Padahal, indeks acuan bursa tersebut dibuka menguat sebesar 0,24% ke 6.120,929. Indeks acuan bursa tersebut bahkan sempat menyentuh level tertinggi harian 6.144,585 sebelum kemudian tertekan hingga menyentuh zona merah di penghujung perdagangan sesi 1 dan berlanjut di sesi 2.
Menurut data PT Bursa Efek Indonesia, nilai transaksi mencapai Rp 12,5 triliun dengan pembelian bersih (net buy) asing Rp 23 miliar di pasar reguler. Ada lebih banyak saham yang terkoreksi, mencapai 290 unit, dibandingkan yang menguat (sebanyak 198 saham).

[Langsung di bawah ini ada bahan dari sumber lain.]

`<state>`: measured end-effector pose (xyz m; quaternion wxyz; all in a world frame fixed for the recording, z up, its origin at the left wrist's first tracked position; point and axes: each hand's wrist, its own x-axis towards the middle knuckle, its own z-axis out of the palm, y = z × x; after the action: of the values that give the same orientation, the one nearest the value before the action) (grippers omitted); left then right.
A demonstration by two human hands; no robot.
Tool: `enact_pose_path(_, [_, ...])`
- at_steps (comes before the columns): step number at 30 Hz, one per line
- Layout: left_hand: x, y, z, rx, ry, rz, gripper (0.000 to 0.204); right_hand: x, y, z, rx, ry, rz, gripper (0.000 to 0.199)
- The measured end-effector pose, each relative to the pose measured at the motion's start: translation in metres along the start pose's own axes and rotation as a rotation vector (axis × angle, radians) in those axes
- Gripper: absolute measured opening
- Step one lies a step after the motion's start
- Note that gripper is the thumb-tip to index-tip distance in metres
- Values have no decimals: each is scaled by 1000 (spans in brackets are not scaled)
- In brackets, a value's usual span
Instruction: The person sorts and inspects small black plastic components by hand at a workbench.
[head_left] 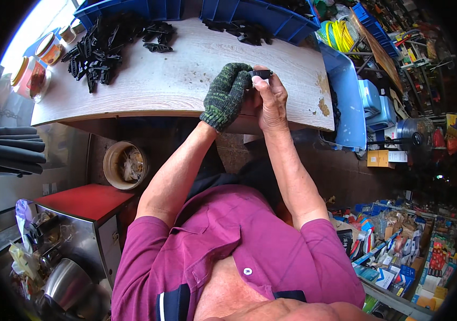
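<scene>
In front of my chest, over the table's near edge, both hands meet at a small black plastic part (261,74). My right hand (272,101) is bare and pinches the part between the thumb and fingers. My left hand (225,96) wears a dark green-and-black knitted glove. Its fingers are curled closed against the left end of the part, and their tips are partly hidden. A big heap of similar black parts (97,51) lies at the table's far left. Another small pile (239,31) of them sits at the far edge, by the blue bins.
Two blue bins (260,18) stand along the back of the pale wooden table (148,85). Lidded jars (49,49) line its left end. At its right hangs a light-blue tub (349,101). A round bucket (126,165) and a red-topped cabinet (84,200) are at lower left.
</scene>
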<state>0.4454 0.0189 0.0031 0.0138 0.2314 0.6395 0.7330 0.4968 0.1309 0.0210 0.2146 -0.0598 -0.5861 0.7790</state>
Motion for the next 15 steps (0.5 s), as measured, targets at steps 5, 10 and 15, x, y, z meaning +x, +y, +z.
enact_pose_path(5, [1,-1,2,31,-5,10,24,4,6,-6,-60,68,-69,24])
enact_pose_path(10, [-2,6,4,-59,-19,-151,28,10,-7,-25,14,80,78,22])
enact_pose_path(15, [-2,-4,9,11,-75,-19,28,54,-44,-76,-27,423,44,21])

Koreksi bursa nasional ini seiring dengan tren di bursa utama kawasan Asia Pasifik yang mayoritas juga tertekan. Pelemahan terbesar dialami indeks Hang Seng yang mencapai 4,2% melanjutkan koreksi Senin (sebesar 4% juga).
Indeks bursa Hong Kong melemah setelah pemerintah China mengetatkan aturan terkait investasi asing di sektor pendidikan dan perusahaan digital. Pelemahan juga terjadi di tengah pertemuan pejabat Amerika Serikat (AS) dan China membahas nasib kawasan administratif tersebut.

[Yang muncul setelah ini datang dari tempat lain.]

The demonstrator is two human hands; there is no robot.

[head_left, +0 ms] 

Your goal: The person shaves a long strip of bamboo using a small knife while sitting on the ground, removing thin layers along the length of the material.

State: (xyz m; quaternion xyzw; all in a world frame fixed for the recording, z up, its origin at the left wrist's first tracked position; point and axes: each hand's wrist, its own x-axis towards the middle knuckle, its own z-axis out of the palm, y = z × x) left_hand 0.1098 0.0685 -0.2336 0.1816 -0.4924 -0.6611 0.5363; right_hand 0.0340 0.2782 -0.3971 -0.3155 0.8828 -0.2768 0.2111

Reuters melaporkan pihak China mengatakan bahwa hubungan kedua negara berada di kebuntuan dan menghadapi kesulitan yang serius. Bursa Hong Kong dan China pun sempat terkoreksi setelah pemerintah China membalas AS dengan
Sementara itu, nilai tukar rupiah terhadap dolar AS melemah 0,07% di pasar spot ke Rp 14.490/US$. Namun di kurs tengah Bank Indonesia (BI), atau kurs referensi Jakarta Interbank Spot Dollar Rate/Jisdor, Mata Uang Garuda menguat 0,03% ke Rp 14.489.
Hampir seluruh mata uang utama Asia tertekan di hadapan dolar AS. Hanya yen Jepang yang menguat, sehingga depresiasi rupiah di pasar spot itu cukup untuk mengantar rupiah ke posisi runner-up di ‘klasemen’ mata uang Asia.
Di pasar obligasi, posisi investor terhadap Surat Berharga Negara (SBN) tercatat variatif cenderung menurun, yang menandakan mereka lebih optimistis memutar dananya di luar aset safe haven tersebut.
Dari delapan seri SBN, hanya SBN tenor 1, 15, dan 20 tahun yang mengalami pelemahan yield atau diburu investor. Yield berlawanan arah dari harga, sehingga pelemahan yield menunjukkan harga obligasi yang menguat. Satuan penghitungan basis poin setara dengan 1/100 dari 1%.
Aksi beli terutama menerpa SBN tenor 15 tahun, dengan pelemahan yield 2,4 basis poin (bp). Sebaliknya, aksi jual terbesar menimpa SBN tenor 3 tahun, sehingga imbal hasilnya naik 5,9 bp. Yield SBN bertenor 10 tahun, yang merupakan acuan pasar, masih naik sebesar 0,3 bp ke level 6,317%. Artinya, investor cenderung melego aset tersebut.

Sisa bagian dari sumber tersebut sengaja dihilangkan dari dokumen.